Work required: Below are some records. Return exactly the lines from the one with "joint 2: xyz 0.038" to the one with "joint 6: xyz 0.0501", and nothing else.

Records contained in a dataset:
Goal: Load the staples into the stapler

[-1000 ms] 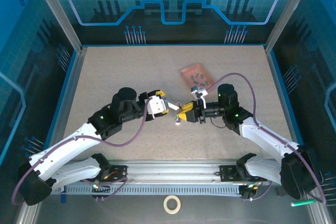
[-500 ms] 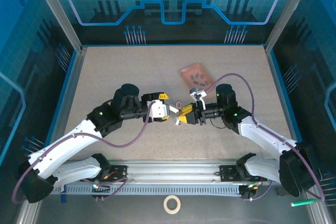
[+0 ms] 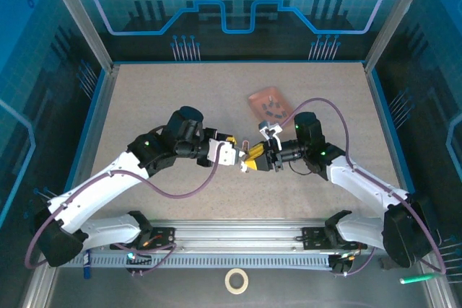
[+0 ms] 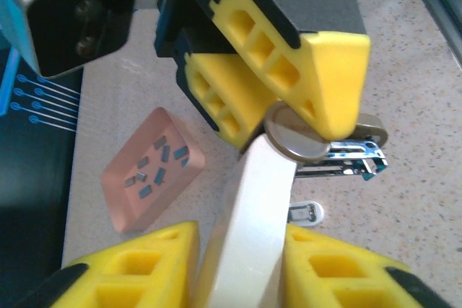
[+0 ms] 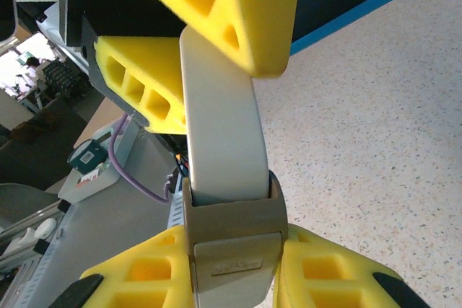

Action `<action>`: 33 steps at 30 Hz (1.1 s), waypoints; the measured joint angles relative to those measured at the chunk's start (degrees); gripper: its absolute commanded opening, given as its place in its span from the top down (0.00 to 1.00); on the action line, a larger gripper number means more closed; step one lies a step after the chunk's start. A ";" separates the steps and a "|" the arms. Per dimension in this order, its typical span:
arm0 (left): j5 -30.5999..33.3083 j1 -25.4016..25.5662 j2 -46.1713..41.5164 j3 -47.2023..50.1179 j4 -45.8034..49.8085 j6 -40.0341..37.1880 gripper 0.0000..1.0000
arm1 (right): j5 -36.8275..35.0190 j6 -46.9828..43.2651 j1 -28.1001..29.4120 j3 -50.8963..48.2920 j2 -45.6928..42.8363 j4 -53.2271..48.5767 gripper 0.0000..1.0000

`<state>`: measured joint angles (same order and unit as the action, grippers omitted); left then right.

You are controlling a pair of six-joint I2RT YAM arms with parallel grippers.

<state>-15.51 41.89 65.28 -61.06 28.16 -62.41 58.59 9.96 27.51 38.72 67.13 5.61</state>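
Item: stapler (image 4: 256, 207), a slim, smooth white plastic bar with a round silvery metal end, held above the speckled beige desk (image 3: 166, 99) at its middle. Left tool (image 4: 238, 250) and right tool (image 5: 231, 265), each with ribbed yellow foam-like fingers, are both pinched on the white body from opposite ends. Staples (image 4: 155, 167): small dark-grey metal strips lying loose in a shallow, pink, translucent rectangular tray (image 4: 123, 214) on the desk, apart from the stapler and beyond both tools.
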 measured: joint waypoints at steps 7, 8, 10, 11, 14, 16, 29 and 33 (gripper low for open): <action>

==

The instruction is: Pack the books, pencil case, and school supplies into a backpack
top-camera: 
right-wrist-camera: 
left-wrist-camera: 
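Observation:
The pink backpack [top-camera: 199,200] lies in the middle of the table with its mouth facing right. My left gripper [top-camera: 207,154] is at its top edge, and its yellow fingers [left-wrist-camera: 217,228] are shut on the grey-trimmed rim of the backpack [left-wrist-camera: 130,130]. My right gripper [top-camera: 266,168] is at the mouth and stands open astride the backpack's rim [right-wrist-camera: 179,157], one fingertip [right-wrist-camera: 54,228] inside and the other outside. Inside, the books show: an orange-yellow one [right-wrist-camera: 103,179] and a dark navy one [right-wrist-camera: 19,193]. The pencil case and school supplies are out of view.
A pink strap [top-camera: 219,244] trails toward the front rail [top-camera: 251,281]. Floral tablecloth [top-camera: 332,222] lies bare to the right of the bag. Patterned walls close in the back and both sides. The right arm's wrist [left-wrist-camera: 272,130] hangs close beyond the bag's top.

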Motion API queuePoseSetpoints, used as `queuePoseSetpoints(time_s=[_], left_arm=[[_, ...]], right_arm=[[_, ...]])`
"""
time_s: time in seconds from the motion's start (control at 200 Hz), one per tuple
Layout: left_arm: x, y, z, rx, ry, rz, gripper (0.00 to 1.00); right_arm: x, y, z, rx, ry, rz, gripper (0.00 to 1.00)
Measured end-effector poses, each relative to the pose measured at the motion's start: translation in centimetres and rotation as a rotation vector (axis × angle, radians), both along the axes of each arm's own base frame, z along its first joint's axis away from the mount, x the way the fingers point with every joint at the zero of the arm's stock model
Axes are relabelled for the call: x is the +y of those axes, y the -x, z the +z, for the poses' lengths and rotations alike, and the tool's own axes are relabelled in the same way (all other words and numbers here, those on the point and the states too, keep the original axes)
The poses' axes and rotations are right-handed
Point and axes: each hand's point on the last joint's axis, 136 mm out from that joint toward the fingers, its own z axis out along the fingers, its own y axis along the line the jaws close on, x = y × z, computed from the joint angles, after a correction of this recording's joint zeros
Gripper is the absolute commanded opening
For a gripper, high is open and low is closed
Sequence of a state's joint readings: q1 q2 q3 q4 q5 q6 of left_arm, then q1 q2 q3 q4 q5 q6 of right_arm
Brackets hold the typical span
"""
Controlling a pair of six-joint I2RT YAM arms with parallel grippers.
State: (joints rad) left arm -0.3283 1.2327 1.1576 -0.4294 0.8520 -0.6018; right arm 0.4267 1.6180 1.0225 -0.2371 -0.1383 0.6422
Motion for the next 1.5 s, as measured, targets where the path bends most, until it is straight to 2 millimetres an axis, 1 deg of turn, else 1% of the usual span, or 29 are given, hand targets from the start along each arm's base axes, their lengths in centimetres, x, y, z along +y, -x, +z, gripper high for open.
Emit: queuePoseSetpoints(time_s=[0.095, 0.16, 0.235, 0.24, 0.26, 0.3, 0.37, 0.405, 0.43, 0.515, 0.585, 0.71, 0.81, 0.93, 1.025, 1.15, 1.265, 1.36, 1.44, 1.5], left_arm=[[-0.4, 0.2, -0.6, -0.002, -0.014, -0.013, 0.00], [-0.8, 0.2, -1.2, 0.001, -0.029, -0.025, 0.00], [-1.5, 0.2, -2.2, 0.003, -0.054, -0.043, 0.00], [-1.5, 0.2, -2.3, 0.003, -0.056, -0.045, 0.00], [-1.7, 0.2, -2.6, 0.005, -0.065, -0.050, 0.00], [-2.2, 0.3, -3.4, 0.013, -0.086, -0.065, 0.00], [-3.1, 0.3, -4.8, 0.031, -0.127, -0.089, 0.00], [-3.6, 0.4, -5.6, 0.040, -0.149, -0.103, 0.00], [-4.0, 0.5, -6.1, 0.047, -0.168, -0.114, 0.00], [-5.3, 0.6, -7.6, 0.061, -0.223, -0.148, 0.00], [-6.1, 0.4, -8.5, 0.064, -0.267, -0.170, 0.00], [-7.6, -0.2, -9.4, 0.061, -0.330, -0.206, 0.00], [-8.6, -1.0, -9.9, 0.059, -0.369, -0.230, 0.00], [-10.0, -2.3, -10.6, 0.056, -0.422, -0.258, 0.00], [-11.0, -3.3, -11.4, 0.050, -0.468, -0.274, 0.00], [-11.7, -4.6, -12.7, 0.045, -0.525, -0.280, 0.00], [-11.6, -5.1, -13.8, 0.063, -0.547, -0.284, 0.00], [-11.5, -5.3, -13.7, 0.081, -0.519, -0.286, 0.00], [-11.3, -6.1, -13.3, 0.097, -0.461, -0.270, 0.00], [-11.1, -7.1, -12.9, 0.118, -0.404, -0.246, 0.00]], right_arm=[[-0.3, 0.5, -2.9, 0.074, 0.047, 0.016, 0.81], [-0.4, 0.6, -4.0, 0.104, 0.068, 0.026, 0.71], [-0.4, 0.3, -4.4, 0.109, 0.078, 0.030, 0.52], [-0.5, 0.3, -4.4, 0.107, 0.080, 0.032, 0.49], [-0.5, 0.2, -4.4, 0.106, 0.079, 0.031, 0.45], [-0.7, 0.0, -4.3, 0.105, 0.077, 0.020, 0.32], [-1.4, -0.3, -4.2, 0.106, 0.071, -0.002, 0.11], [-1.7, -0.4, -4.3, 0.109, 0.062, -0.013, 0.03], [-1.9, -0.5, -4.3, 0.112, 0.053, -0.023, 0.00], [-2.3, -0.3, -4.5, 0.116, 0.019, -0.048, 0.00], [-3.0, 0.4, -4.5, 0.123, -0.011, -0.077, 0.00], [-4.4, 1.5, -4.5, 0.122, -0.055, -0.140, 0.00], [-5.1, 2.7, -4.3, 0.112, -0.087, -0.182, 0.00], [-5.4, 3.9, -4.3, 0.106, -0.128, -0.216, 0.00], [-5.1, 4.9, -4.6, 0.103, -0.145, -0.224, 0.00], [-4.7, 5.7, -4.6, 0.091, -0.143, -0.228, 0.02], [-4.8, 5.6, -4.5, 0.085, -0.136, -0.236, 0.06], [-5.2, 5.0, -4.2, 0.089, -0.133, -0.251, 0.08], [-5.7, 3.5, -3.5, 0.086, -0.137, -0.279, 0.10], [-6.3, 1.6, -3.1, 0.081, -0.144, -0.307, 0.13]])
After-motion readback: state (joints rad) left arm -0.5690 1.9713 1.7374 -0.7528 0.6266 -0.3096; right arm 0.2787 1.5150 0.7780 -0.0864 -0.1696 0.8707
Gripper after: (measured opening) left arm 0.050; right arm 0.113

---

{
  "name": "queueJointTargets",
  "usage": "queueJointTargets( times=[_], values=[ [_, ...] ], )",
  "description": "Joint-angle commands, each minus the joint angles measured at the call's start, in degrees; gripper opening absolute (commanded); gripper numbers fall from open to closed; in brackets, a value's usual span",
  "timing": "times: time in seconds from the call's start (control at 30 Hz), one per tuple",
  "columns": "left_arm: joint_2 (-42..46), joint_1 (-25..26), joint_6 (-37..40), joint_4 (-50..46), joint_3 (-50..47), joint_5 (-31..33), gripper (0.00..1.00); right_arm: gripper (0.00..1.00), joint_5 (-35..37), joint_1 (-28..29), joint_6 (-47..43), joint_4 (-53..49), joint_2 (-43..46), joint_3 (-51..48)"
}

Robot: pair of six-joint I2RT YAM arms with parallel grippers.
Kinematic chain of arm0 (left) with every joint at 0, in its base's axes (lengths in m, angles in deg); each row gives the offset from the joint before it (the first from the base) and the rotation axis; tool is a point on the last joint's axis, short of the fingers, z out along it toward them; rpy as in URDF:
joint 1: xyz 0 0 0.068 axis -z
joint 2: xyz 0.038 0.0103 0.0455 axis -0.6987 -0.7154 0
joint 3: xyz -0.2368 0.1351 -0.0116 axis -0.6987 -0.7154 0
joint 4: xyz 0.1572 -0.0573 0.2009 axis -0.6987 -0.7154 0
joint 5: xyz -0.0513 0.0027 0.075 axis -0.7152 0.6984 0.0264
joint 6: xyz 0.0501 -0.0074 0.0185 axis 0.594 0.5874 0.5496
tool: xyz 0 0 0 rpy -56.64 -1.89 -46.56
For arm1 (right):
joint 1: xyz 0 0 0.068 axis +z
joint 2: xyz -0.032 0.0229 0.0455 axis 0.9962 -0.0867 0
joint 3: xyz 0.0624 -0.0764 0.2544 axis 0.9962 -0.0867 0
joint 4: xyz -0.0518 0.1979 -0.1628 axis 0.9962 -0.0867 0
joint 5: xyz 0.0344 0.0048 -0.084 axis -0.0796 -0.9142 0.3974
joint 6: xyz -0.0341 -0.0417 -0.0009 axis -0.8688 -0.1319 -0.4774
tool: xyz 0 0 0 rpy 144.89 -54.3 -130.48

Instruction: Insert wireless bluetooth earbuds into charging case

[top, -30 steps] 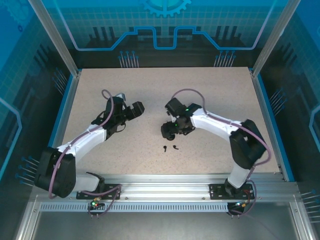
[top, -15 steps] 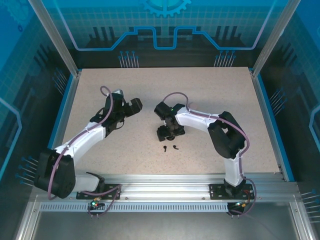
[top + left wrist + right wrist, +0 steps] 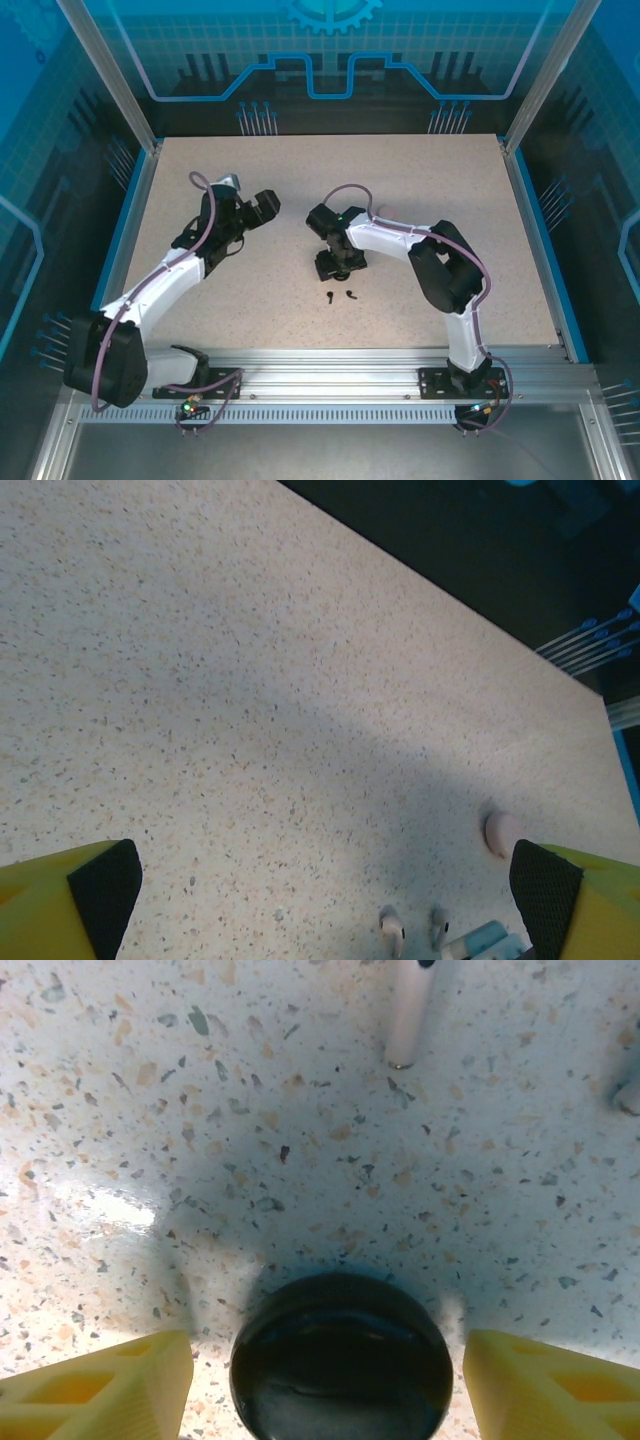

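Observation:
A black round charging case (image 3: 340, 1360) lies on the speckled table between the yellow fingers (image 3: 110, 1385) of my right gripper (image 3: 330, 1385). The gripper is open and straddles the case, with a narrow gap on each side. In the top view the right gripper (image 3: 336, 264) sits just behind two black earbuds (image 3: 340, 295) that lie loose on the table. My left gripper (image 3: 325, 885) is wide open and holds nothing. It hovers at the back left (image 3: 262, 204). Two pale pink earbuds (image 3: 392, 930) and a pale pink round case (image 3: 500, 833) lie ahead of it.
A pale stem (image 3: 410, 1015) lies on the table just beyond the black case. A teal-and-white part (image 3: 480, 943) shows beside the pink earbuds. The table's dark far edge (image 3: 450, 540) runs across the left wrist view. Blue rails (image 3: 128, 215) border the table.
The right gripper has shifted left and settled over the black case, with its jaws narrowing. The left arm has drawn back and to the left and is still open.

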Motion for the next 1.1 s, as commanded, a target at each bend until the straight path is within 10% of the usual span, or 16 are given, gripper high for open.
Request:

Result of this exercise:
joint 2: xyz 0.038 0.0103 0.0455 axis -0.6987 -0.7154 0
joint 3: xyz -0.2368 0.1351 -0.0116 axis -0.6987 -0.7154 0
joint 4: xyz 0.1572 -0.0573 0.2009 axis -0.6987 -0.7154 0
joint 5: xyz -0.0513 0.0027 0.075 axis -0.7152 0.6984 0.0264
joint 6: xyz 0.0501 -0.0074 0.0185 axis 0.594 0.5874 0.5496

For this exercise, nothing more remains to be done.